Important White Marble and Gilt Bronze Sphinx Mantel Clock, Louis XVI period
Attributed to Pierre Gouthière
Important White Marble and Gilt Bronze Sphinx Mantel Clock
Paris, late Louis XVI period, circa 1785-1790
Height 54.5cm; width 49 cm; depth 10.8 cm
Collection Charles de Beistegui (1895-1970), Château de Groussay
The round enamel dial indicates the Roman numeral hours and Arabic fifteen-minute intervals by means of two pierced gilt bronze hands. It is housed in a magnificent neoclassical white marble and finely chased gilt bronze case. The movement is housed in an octagonal drum case that is surmounted by a winged Cupid who is sitting on a cushion and holds a bow in his right hand and an arrow in the other. Flower and leaf swags adorn either side of the upper case. The drum case issues from a gilt bronze leaf motif that emerges from a marble rectangle centred by a low relief medallion depicting Venus and Cupid. It is flanked by two lightly draped reclining sphinxes shown in profile, which are wearing plumed nemes headdresses. The clock rests on an oblong terrace that is decorated with a beadwork frieze; it is set on a quadrangular base with reserves featuring applied stylised palmette friezes and a lion’s head issuing two leafy scrolls. The clock is raised upon six chased feet.

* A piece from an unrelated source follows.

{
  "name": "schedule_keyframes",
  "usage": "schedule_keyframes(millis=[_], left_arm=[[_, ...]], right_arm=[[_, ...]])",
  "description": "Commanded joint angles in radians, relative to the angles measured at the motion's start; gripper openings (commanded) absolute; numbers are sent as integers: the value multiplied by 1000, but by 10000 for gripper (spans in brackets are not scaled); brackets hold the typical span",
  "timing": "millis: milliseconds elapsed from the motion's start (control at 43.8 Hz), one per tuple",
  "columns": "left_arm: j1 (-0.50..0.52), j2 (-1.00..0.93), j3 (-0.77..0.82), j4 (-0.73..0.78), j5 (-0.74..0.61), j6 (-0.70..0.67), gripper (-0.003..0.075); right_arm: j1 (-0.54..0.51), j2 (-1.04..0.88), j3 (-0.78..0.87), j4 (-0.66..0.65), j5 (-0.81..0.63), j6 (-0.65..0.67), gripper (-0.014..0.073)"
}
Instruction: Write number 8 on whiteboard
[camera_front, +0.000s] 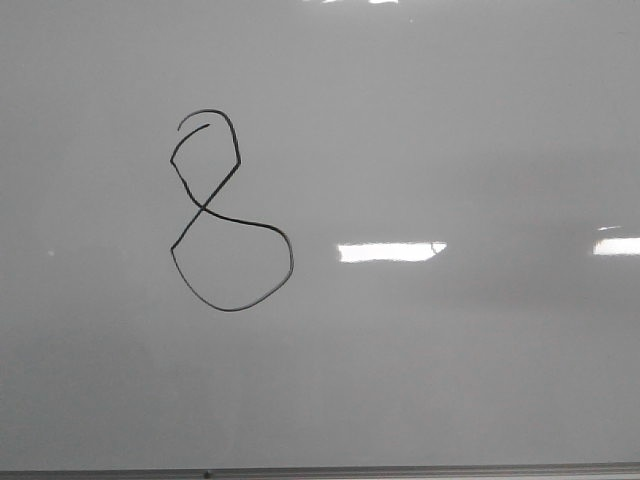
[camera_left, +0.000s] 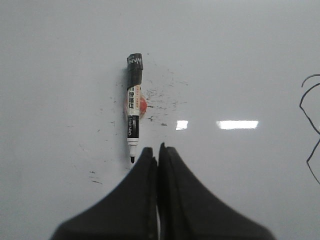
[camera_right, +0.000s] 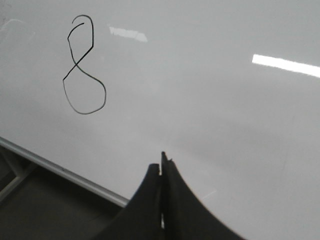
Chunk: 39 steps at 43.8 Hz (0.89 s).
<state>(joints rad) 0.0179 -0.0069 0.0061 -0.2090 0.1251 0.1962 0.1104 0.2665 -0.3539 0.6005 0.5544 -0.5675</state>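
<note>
presently, left to right, as catalogued: marker pen, lying flat on the whiteboard in the left wrist view, capless, black nib toward the left gripper, grey taped collar at the far end, a red-orange patch at mid-barrel; judged light, rigid, smooth plastic, apt to roll or slip; best taken across the mid-barrel, clear of nib and ink. surrounded by faint black specks and smudges on the board. left gripper closed, pads pressed together, nothing between them, just short of the nib. further right, the number 8, thin black line, left of centre on the board in the front view; small angular upper loop with overlapping tail, larger round lower loop; judged complete, and dry-erase ink judged easy to smear if brushed. right gripper likewise closed and empty, hanging over bare board near the metal bottom edge, well apart from the figure. whiteboard itself stiff, glossy, slippery. hidden or unclear: pen absent from front view; label print too small to read; figure cut off at the frame edge in the left wrist view; glare bars masking patches of surface.
</note>
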Motion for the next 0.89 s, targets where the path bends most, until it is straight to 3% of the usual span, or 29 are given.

An early example of Egyptomania in the France of Louis XVI, the present clock is one of the finest Parisian horological creations of its time. It was inspired by the work of designers of the period, and particularly an engraving by Jean-François Forty which is illustrated in P. Kjellberg, Encyclopédie de la pendule française du Moyen Age au XXe siècle, Paris, 1997, p. 173, fig. C, and a drawing by the architect François-Joseph Bélanger (1744-1818) which shows a clock that was delivered in 1781 and was intended for the Count d’Artois’s Salon in the Bagatelle pavilion. An “Artois model” clock is in the Metropolitan Museum of Art in New York (see H. Ottomeyer and P. Pröschel, Vergoldete Bronzen, Die Bronzearbeiten des Spätbarock und Klassizismus, Band I, Munich, 1986, p. 280, fig. 4.13.4). The present example, which is quite similar to Bélanger’s drawing, stands out due to the exceptional quality of its chasing. That, as well as its unusual design, is the reason for the attribution to chaser-gilder Pierre Gouthière. It was very likely made on commission, no doubt for an influential Parisian collector of the late 18th century. Only a few similar clocks are known today. One of these, a clock that was formerly in the Fabius brothers collection, is illustrated in Tardy, La pendule française, 2ème partie: Du Louis XVI à nos jours, Paris, 1975, p. 237. A second clock, with white Carrara marble sphinxes, is in the Louvre Museum in Paris (illustrated in D. Alcouffe, A. Dion-Tenenbaum and G. Mabille, Les bronzes d’ameublement du Louvre, Dijon, 2003, p. 208, catalogue n° 105). One further such clock is in the Royal British Collection (illustrated in C. Jagger, Royal Clocks, The British Monarchy and its Timekeepers 1300-1900, London, 1983, p. 155).
Pierre Gouthière (1732-1813)
Was no doubt the most talented Parisian chaser of his time. He boasted, among his patrons, the Duke d’Aumont, one of the most important collectors of the second half of the 18th century. In 1767 Gouthière was named doreur ordinaire des Menus Plaisirs du Roi. The Menus Plaisirs was responsible for the commissions given by the King to various artists and artisans. The nomination greatly enhanced his reputation and won him a clientele of connoisseurs of rare and precious objects, including the royal family, the duc d’Aumont, important aristocrats such as the Marquis of Marigny, brother of the Marquise de Pompadour, Princess Kinsky, the King’s mistress Countess du Barry, the Duchess of Mazarin, the Duke of Duras, the Duchess of Villeroy, and well-known financiers such as the wealthy treasurer of the Marine, Baudard de Saint-James, and the influential banker Thélusson.